__WORK REQUEST__.
From the entries below, count every line that contains the word "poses". Please give the number and nothing else.

[Records from a collection]
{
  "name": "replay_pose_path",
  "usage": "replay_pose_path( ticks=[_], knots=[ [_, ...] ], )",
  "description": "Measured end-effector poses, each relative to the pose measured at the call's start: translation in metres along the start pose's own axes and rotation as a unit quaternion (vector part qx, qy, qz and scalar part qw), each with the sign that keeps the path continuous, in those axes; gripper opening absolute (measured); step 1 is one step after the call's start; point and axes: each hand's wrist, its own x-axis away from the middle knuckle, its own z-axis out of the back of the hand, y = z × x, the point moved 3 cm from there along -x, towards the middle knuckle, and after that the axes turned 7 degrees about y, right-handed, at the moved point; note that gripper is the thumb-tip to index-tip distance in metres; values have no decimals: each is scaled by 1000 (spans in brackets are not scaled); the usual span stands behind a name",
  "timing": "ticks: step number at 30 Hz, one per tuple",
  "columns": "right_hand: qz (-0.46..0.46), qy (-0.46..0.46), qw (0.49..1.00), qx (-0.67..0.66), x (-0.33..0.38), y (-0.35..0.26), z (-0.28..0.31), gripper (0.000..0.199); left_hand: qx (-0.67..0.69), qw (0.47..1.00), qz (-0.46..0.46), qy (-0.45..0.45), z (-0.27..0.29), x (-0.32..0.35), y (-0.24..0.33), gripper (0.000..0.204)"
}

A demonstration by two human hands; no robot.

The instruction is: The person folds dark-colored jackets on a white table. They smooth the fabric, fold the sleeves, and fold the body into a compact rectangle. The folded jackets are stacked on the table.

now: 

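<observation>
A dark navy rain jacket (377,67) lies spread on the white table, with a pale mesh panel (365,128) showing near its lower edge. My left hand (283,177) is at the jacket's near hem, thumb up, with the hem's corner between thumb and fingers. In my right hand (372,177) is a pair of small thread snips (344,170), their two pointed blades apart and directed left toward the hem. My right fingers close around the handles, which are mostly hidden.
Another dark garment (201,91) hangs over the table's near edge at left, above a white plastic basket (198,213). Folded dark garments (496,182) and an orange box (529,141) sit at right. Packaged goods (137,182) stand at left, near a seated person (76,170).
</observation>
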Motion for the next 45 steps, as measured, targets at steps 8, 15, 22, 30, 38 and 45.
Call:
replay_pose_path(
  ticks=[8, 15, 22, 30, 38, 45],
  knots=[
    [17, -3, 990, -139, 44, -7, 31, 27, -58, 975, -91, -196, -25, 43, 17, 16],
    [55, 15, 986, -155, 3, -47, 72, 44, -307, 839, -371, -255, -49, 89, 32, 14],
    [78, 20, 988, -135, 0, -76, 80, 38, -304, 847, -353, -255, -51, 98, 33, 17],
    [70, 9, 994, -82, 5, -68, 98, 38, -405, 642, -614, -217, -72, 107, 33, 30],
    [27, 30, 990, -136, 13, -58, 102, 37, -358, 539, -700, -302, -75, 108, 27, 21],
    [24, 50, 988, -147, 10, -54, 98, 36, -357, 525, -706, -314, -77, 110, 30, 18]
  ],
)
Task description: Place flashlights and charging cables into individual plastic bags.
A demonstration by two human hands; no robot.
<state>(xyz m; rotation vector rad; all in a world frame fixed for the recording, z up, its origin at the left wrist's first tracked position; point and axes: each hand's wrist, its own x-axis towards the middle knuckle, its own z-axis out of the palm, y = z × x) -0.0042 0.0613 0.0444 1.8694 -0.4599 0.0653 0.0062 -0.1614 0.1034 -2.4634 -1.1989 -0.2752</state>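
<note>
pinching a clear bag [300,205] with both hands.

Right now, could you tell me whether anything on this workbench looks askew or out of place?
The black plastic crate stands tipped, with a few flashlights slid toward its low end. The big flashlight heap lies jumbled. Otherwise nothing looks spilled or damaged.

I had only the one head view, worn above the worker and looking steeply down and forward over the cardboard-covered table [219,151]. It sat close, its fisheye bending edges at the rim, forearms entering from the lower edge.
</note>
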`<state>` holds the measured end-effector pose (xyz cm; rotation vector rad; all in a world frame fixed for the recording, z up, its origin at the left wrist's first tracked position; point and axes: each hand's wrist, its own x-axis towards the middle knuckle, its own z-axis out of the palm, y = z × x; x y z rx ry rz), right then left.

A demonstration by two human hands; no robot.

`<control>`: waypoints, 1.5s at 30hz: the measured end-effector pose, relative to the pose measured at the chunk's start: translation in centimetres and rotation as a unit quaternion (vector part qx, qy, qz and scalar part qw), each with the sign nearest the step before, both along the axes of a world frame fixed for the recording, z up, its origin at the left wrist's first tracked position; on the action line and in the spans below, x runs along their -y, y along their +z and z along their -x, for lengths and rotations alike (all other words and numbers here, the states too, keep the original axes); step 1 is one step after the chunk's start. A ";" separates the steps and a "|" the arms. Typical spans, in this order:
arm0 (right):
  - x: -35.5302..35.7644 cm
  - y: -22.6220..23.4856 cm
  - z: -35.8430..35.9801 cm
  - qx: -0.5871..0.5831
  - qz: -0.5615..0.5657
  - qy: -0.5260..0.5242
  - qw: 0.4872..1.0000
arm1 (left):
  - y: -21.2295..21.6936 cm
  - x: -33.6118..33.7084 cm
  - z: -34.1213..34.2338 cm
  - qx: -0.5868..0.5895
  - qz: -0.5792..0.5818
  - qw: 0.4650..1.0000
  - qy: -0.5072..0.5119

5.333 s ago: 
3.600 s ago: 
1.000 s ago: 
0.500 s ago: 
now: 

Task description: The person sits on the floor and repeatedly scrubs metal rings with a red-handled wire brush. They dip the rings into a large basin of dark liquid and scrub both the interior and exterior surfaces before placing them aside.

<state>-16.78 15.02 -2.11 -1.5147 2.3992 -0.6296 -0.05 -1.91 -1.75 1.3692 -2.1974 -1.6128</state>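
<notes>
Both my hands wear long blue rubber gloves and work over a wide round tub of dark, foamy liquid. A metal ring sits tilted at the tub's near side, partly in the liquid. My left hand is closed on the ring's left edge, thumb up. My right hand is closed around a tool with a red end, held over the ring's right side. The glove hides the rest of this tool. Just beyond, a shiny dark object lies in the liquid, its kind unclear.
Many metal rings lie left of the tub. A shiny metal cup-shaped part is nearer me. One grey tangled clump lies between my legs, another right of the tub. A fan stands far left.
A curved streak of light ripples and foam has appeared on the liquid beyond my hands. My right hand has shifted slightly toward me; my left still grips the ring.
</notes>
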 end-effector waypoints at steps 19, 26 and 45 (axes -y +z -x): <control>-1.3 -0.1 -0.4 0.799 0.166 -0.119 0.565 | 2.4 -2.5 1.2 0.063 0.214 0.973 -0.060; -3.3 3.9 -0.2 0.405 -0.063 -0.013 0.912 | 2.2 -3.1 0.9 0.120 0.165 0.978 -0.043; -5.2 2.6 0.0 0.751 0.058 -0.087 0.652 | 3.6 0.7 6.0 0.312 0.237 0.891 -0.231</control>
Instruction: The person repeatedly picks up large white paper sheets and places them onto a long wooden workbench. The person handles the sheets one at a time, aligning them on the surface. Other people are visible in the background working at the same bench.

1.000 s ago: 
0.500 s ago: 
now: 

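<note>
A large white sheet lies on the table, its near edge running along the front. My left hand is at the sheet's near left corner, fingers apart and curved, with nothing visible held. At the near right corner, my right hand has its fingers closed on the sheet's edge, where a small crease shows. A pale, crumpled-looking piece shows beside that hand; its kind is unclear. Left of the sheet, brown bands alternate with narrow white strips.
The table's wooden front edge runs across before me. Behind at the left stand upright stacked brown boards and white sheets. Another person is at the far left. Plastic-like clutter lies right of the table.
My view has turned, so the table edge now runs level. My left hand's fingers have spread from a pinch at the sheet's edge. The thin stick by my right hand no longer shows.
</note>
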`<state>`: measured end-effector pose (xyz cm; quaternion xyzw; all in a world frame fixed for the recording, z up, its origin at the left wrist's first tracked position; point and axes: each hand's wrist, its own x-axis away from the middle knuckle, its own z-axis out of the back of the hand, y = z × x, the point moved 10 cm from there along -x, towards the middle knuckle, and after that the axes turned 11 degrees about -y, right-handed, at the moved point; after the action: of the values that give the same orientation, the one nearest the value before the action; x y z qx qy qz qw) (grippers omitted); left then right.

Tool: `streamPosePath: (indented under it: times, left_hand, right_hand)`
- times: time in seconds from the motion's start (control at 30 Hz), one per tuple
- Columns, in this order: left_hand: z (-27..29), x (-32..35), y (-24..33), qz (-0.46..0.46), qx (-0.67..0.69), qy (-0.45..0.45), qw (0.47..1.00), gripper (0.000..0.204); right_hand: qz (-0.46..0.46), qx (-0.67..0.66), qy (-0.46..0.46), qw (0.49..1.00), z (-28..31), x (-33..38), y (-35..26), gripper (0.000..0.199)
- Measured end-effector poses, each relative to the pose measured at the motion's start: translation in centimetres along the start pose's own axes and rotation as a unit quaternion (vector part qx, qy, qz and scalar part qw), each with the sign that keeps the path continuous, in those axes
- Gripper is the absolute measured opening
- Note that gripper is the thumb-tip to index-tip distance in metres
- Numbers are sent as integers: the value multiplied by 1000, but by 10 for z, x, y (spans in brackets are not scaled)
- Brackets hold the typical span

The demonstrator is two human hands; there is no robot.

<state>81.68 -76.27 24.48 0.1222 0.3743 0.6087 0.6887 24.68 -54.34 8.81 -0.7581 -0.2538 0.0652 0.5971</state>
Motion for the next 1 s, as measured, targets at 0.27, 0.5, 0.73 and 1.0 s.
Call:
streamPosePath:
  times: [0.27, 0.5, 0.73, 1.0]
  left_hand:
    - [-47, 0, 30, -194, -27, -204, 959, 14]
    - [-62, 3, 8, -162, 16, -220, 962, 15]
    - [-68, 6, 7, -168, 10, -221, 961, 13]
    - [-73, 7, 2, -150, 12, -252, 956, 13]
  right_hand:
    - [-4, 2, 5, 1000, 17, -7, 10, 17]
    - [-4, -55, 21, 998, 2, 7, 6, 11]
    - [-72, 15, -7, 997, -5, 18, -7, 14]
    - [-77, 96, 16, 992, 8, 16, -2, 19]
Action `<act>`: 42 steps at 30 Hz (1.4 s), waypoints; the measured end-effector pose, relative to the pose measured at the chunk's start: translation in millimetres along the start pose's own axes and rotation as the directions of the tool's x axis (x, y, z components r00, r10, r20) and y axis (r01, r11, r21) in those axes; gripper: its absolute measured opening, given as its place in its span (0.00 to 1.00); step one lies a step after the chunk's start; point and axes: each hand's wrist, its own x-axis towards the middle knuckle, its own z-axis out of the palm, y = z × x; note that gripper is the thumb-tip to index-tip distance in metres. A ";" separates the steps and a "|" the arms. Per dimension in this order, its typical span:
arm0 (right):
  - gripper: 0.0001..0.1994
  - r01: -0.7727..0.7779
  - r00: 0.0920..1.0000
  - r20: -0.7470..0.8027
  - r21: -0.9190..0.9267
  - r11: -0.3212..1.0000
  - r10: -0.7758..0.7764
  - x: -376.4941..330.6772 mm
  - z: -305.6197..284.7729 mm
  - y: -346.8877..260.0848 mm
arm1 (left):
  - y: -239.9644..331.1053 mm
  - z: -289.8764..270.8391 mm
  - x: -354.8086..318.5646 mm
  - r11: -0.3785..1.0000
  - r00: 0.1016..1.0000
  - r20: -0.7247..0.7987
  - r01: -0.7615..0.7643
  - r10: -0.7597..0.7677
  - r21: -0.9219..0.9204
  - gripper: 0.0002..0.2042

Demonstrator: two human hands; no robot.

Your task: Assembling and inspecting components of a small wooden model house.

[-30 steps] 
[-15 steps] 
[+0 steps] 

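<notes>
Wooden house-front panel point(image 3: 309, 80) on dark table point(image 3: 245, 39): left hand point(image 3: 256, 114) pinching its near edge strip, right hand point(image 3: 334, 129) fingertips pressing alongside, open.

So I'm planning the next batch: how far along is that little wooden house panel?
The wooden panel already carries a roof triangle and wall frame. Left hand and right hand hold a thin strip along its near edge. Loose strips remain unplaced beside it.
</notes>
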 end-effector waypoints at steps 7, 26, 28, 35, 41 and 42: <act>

__PROBLEM SOLUTION__.
2